── Data records

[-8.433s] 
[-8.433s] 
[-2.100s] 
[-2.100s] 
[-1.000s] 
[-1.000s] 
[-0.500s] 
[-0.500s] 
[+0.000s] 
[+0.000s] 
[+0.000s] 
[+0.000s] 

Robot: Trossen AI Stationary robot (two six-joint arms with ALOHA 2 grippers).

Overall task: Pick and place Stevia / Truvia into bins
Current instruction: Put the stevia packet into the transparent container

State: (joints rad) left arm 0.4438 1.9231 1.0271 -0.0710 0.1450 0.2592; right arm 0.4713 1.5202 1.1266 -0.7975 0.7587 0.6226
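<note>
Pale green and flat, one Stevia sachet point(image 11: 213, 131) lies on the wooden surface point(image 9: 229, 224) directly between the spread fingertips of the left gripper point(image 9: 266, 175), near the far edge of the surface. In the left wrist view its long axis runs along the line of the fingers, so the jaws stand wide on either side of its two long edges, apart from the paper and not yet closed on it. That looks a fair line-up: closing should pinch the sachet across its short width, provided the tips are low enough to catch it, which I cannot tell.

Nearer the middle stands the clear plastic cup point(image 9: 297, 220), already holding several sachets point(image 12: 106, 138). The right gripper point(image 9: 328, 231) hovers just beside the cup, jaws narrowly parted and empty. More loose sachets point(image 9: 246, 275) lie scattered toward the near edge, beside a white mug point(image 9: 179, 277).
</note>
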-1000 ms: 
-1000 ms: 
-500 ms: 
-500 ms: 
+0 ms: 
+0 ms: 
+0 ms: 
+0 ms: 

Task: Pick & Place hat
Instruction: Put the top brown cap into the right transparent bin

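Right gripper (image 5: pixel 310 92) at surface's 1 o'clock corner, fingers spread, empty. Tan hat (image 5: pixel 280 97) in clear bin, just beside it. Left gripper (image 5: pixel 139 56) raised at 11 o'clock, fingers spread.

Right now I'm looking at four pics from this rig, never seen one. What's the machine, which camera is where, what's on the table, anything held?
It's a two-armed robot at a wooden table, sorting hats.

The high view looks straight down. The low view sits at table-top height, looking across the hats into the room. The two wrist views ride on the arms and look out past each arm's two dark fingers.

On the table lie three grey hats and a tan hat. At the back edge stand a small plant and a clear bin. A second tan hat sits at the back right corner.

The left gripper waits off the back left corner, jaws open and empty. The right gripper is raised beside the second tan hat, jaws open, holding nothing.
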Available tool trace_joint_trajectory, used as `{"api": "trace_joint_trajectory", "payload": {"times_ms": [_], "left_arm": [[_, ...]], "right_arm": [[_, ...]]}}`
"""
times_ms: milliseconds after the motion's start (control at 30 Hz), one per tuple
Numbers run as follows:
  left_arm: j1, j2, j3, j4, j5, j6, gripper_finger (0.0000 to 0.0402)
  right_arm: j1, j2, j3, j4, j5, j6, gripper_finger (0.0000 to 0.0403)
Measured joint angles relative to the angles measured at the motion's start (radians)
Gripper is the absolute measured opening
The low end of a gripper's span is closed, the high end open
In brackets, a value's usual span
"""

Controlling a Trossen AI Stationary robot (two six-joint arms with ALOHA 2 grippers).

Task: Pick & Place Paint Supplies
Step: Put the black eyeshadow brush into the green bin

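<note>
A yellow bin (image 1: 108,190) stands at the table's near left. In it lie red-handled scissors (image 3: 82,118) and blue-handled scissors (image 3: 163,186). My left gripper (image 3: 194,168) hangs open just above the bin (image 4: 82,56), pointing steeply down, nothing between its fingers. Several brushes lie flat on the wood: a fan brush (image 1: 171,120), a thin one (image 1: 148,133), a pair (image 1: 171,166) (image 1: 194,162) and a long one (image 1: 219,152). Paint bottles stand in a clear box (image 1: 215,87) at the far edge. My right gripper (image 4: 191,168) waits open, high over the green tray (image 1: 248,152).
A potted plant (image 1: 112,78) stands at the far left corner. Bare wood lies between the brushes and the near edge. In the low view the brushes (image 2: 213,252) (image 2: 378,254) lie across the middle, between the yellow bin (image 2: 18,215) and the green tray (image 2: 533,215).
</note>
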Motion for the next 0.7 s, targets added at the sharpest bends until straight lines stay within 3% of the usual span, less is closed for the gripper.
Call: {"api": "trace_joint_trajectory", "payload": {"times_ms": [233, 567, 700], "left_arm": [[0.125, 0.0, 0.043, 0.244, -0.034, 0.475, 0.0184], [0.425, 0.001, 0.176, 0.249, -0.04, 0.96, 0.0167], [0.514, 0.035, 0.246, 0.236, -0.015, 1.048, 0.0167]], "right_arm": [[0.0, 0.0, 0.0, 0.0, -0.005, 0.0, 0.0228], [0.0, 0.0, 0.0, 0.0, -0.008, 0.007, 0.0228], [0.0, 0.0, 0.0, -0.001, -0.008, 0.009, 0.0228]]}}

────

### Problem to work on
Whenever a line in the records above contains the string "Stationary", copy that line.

### Response area
Robot: Trossen AI Stationary robot (two six-joint arms with ALOHA 2 grippers).
Controlling a Trossen AI Stationary robot (two six-joint arms with ALOHA 2 grippers).

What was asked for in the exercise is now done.